Richard III is ambitious to become the king right from the beginning. He murders his way to the crown. All his deeds thus create a world where nobody trusts him and he becomes isolated from any allies. The play Macbeth begins portraying him as a blood thirsty warrior and his ambition drives him to murder the king to who he had been loyal previously. His life then degenerates into murder after murder and total ruin. Coriolanus was a magnificent warrior-leader. He led by example and in this way, he separates himself from his troops until he is all alone. He gets cut off from his own feelings and becomes very vulnerable. His end is brought about by his own emotions for his mother.

Shakespeare does well to demonstrate that how use of fear as a tool to authority is a flawed strategy and these three leaders also end up dead and humiliated. Shakespeare’s lessons mainly focus on failure and not minor simple failures for that matter. They concern humiliating, gigantic failures. His plays have this failure coming in just when it would appear that the leader’s strategies are working. Then, it becomes essential that you check the ending of the play before you learn the lesson.
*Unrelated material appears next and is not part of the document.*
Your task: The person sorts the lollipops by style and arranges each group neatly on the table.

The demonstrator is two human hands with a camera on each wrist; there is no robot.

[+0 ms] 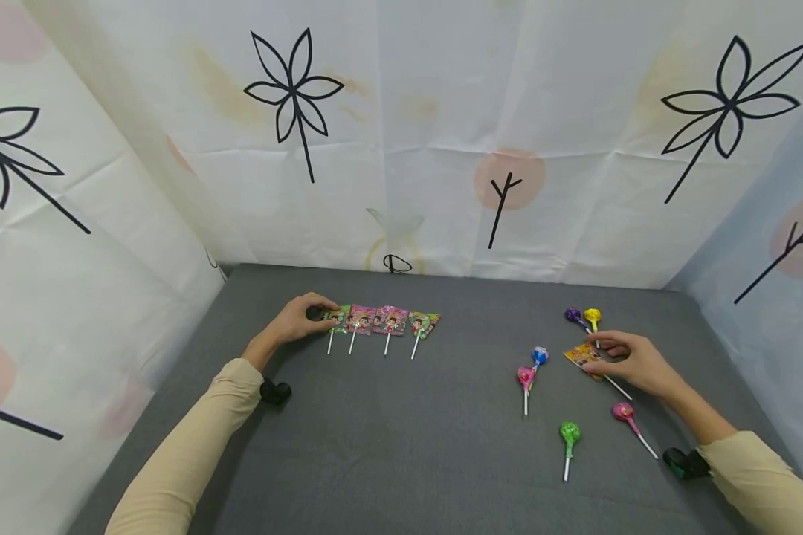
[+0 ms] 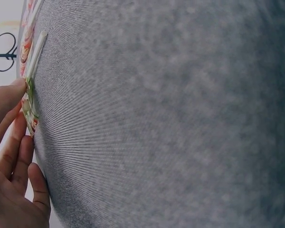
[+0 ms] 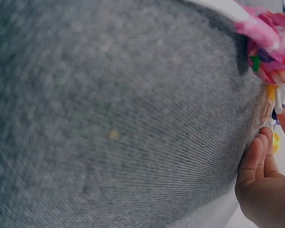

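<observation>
My left hand (image 1: pixel 299 318) is at the left end of a row of flat-wrapped lollipops, thumb and fingertips pinching the green-wrapped lollipop (image 1: pixel 337 318). In the left wrist view the thumb presses one side of that wrapper, fingers on the other. Beside it lie two pink-wrapped lollipops (image 1: pixel 390 320) and another green one (image 1: pixel 423 325), sticks toward me. On the right, my right hand (image 1: pixel 636 362) holds an orange flat-wrapped lollipop (image 1: pixel 581 354) between thumb and fingers, its white stick slanting out below the hand. The right wrist view mostly hides this lollipop behind a pink round one (image 3: pixel 273 45).
Purple (image 1: pixel 573 315) and yellow (image 1: pixel 592 315) round lollipops lie just beyond my right hand. To its left are blue (image 1: pixel 540 355) and pink-red (image 1: pixel 526 377) ones; nearer me, a green one (image 1: pixel 570 432). Patterned white cloth (image 1: pixel 428 96) walls the grey table (image 1: pixel 388 446).
</observation>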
Drawing parallels to the modern business, there are so many chief executives who toppled because they became complacent about the power of their title, or who botched the succession in a family business, or who metaphorically murdered their way to the top.
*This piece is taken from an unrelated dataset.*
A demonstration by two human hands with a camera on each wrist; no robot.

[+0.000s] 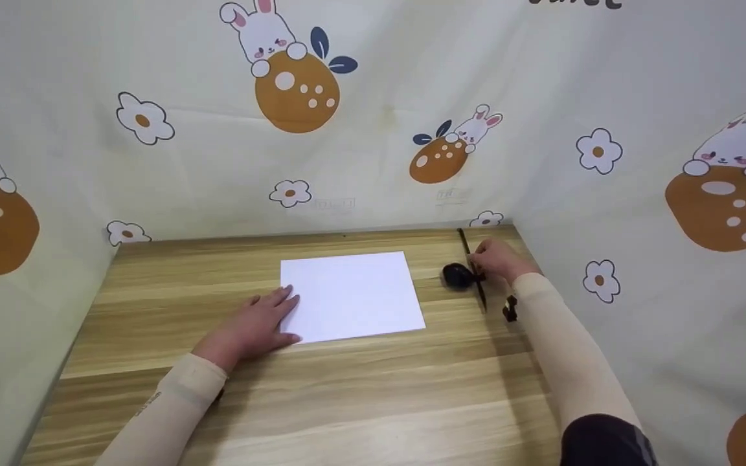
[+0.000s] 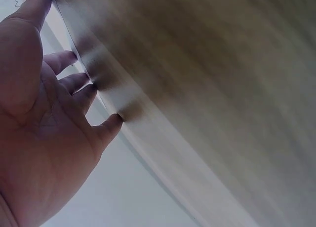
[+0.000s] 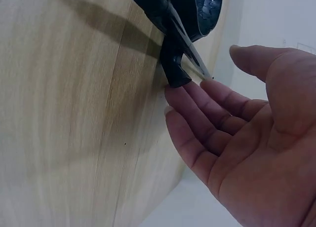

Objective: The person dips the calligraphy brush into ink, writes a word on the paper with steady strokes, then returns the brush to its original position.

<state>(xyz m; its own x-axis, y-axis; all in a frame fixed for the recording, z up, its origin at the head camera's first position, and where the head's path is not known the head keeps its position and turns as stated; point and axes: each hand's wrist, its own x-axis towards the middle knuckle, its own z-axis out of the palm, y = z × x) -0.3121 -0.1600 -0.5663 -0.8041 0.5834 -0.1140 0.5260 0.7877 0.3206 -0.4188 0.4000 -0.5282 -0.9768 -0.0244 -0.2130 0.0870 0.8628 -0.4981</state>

Lee Iacocca, who went on to become the highly successful head of Chrysler, thought he was doing pretty well with his previous management role at Ford – until Henry Ford II summoned him and fired him out of the blue, with the famous unforgettable, immortal words – “sometimes you just don’t like a guy.”’
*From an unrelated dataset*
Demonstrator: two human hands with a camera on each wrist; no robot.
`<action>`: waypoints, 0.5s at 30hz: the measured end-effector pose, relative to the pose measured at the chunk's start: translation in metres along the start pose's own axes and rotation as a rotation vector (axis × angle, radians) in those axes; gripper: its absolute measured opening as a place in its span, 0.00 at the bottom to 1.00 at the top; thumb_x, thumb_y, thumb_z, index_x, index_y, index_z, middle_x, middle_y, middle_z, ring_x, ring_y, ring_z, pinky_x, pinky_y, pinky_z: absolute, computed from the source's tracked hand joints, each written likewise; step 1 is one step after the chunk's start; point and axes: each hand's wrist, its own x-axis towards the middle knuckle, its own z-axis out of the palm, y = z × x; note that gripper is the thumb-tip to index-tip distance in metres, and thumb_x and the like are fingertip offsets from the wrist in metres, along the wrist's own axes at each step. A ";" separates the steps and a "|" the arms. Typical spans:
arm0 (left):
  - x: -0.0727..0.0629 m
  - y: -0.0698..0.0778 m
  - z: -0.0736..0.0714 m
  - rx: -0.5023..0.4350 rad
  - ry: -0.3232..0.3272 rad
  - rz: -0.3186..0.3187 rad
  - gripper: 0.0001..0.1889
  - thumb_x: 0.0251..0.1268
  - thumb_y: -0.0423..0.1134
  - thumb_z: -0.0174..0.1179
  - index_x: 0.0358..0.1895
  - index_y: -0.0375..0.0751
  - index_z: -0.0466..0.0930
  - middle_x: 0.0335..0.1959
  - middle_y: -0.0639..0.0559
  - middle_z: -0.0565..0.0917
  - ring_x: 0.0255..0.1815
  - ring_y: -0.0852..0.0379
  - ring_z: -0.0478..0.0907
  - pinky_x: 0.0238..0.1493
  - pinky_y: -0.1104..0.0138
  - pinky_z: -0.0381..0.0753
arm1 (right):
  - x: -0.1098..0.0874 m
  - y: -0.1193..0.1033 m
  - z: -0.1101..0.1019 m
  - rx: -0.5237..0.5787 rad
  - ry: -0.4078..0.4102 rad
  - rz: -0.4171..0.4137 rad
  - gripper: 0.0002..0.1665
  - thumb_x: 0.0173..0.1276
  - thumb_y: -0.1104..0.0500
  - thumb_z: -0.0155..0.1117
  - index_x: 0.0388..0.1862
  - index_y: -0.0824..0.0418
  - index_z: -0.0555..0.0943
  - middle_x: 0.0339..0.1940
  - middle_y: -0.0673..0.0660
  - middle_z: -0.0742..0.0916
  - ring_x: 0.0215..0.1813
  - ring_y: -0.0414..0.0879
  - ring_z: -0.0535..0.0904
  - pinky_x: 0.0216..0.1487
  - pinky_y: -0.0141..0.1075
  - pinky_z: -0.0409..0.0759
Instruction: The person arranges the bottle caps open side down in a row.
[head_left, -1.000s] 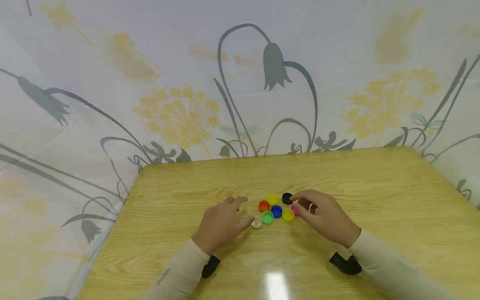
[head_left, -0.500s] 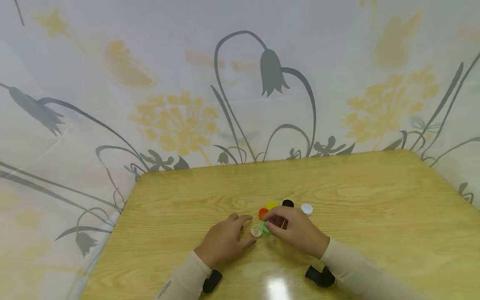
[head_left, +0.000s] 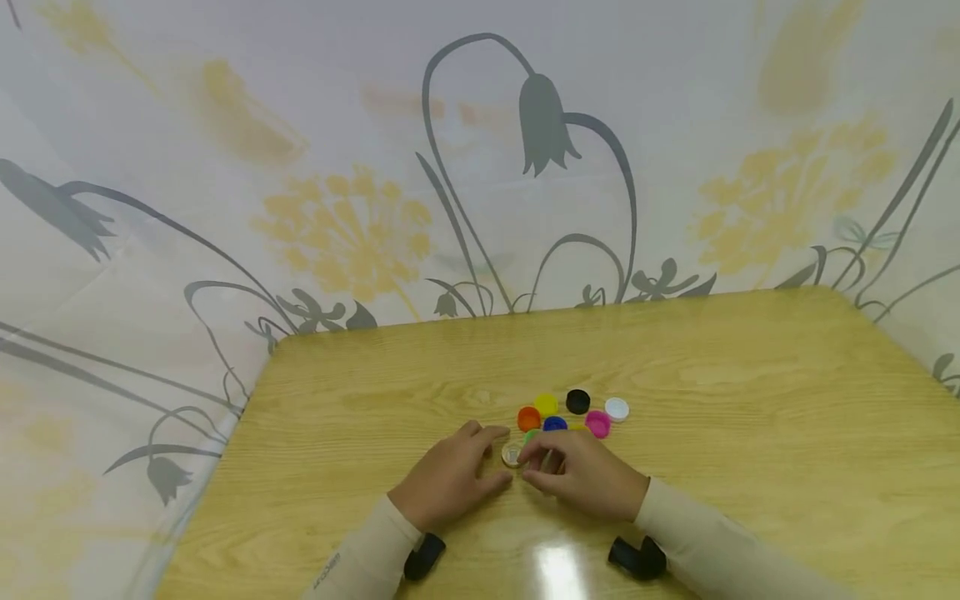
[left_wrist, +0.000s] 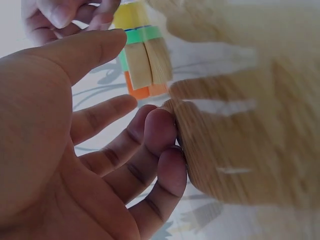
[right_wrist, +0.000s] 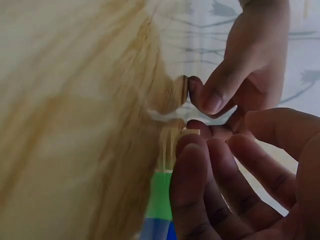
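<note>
A cream bottle cap with a pale square mark lies on the table between both hands. My left hand rests to its left, thumb and forefinger spread on either side. At its right edge are the fingertips of my right hand, thumb apart from the fingers. In the left wrist view the cream cap stands in front of green and orange caps. Beyond my right hand sit a blue cap, a pink cap and an orange cap. My right hand partly hides a green cap and a yellow cap.
Behind the group lie another yellow cap, a black cap and a white cap. The wooden table meets a flower-patterned cloth at its far edge. Black straps sit under both wrists.
My right hand has moved left and nearer, from the pink and black caps across the group to the cream cap. The white and pink caps have come into view. My left hand has stayed nearly still.
</note>
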 end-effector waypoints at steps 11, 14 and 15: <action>0.002 0.001 0.002 -0.014 -0.041 -0.005 0.27 0.69 0.49 0.64 0.68 0.49 0.73 0.41 0.56 0.73 0.31 0.65 0.69 0.36 0.73 0.72 | -0.002 0.002 -0.003 -0.014 -0.039 0.103 0.02 0.69 0.58 0.68 0.36 0.55 0.83 0.29 0.44 0.84 0.31 0.32 0.78 0.34 0.29 0.80; 0.002 0.001 0.004 -0.029 -0.044 -0.013 0.26 0.70 0.49 0.63 0.68 0.49 0.73 0.40 0.56 0.73 0.31 0.65 0.68 0.35 0.73 0.72 | -0.001 0.005 -0.003 -0.010 -0.045 0.129 0.03 0.68 0.59 0.68 0.34 0.54 0.83 0.27 0.45 0.84 0.28 0.33 0.78 0.31 0.29 0.79; 0.002 0.001 0.004 -0.032 -0.045 -0.015 0.25 0.70 0.48 0.62 0.68 0.50 0.74 0.40 0.56 0.73 0.31 0.64 0.68 0.35 0.73 0.71 | -0.001 0.006 -0.003 -0.009 -0.044 0.134 0.03 0.68 0.59 0.68 0.34 0.55 0.83 0.27 0.45 0.84 0.28 0.33 0.78 0.30 0.29 0.79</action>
Sibling rivalry in the Moores family that owns the famous Liverpool based Littlewoods stores and mail-order business ensured that eventually neither Peter nor John Moores became the Chairman.

“Chainsaw Al” Dunlap revelled in his fearsome reputation as a corporate axeman, laying off by the thousands and then using the improvement in the balance sheet as a justification for his actions. But in this success of his, lay the seeds of his downfall. The poor results yielded at Sunbeam Household Appliances Corporation and it became clear that the only thing this man did was to deliver on the bottom line, and how much everyone hated him. He was humiliatingly sacked to the joy of the whole corporate America.

Look at Shakespeare’s Prince Hal, who goes on to become Henry V. He succeeds not because he is not a one-dimensional hero. He recognizes that to be a great king he has to learn how to do it. And this is something he will have to learn not from other kings, but from his future subjects.

Jack Welch of General Electric, one of the most admired leaders of the world, learnt the lesson Henry V learnt, the hard way. Initially he had also begun the restructuring of GE the Dunlap way – shutting businesses and laying off thousands. He became known as ‘Neutron Jack’, which he felt was unfair. It was then that he began listening to his subordinates who knew the businesses at the grassroots better than he himself did. And today, GE is famous for its ways of harvesting good ideas from the workforce, the high productivity, and Welch has became the icon of good management.

Thus, Shakespeare wrote plays that were full of contradictions and ambiguity. There was no simple linearity or morality in his plays. The ambiguity in his plays was meant to reflect the reality of the world. He uses strong characters, fools and rogues to convey to the leaders alternative messages. Similarly, the world of management also has its own ambiguities, and when these are failed to recognize, it fails.